TASK DESCRIPTION → Repeat the lines of the data that follow, please, starting at the first and stopping after the one with "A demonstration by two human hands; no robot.".

INFORMATION PROVIDED →
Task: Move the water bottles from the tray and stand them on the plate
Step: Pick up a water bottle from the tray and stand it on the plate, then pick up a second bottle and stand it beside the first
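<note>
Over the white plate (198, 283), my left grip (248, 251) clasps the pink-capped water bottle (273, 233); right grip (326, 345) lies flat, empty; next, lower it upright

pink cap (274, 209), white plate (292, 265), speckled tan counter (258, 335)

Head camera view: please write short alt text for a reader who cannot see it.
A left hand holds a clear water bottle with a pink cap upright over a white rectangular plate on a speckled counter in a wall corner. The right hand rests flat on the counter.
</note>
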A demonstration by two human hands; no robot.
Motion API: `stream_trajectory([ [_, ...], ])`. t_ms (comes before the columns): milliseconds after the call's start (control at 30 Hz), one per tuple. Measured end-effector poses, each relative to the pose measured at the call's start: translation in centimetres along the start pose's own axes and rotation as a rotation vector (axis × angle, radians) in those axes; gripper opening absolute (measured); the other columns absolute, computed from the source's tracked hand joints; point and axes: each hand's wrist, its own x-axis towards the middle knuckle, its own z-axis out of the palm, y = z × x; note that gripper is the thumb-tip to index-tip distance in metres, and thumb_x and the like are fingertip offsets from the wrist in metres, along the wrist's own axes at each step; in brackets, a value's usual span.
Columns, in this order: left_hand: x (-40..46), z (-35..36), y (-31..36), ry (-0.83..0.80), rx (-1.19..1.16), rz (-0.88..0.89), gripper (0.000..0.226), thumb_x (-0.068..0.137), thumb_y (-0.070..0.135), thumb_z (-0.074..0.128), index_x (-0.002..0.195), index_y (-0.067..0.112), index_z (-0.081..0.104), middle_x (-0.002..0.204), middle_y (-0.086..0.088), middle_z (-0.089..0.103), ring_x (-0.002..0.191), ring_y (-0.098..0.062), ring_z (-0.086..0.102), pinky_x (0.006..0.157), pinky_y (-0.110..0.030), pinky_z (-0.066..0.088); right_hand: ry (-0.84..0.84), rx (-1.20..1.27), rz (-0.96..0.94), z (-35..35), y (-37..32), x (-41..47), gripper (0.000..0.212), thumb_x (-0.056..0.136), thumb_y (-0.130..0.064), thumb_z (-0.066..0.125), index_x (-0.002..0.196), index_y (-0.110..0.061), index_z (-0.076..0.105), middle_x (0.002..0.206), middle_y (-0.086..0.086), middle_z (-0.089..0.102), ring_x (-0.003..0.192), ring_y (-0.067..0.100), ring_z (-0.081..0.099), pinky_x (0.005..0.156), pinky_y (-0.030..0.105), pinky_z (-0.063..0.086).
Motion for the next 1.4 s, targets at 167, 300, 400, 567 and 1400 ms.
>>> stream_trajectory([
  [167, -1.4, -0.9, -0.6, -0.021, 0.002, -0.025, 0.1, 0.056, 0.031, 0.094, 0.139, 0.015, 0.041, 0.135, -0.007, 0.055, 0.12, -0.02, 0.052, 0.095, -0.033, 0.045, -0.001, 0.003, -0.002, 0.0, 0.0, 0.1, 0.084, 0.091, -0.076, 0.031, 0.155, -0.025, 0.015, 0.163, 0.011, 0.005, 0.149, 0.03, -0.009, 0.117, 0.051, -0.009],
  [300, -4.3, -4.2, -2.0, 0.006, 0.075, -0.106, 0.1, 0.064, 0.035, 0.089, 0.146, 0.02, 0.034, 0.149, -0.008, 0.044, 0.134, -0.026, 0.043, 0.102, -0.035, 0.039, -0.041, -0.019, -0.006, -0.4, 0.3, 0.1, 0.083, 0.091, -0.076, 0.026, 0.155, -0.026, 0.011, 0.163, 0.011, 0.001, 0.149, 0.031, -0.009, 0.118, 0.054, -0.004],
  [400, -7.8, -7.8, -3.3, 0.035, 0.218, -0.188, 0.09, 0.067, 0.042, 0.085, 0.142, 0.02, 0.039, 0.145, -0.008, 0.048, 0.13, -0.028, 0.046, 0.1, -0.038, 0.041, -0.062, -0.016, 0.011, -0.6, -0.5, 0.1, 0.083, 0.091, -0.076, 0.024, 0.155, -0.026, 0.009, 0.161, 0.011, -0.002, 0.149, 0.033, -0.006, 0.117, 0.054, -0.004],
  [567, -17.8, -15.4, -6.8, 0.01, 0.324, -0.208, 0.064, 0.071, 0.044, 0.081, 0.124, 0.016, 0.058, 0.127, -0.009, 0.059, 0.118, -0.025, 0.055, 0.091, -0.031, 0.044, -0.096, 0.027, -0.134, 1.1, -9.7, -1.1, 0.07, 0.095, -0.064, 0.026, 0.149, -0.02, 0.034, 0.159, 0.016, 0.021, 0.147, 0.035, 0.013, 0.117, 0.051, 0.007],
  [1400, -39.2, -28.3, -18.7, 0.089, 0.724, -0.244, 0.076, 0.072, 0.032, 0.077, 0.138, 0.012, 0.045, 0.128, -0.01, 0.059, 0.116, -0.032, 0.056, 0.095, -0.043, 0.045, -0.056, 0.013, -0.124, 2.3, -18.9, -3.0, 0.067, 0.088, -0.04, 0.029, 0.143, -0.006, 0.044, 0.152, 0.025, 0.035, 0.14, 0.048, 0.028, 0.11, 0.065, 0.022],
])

WRITTEN REPLY →
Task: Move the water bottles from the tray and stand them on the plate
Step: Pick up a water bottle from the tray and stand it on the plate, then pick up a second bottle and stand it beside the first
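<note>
Over the white plate (198, 283), my left grip (248, 251) clasps the pink-capped water bottle (273, 233); right grip (326, 345) lies flat, empty; next, lower it upright

pink cap (274, 209), white plate (292, 265), speckled tan counter (258, 335)

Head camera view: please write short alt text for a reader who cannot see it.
A left hand holds a clear water bottle with a pink cap upright over a white rectangular plate on a speckled counter in a wall corner. The right hand rests flat on the counter.
</note>
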A demonstration by two human hands; no robot.

What the answer needed to say has been said.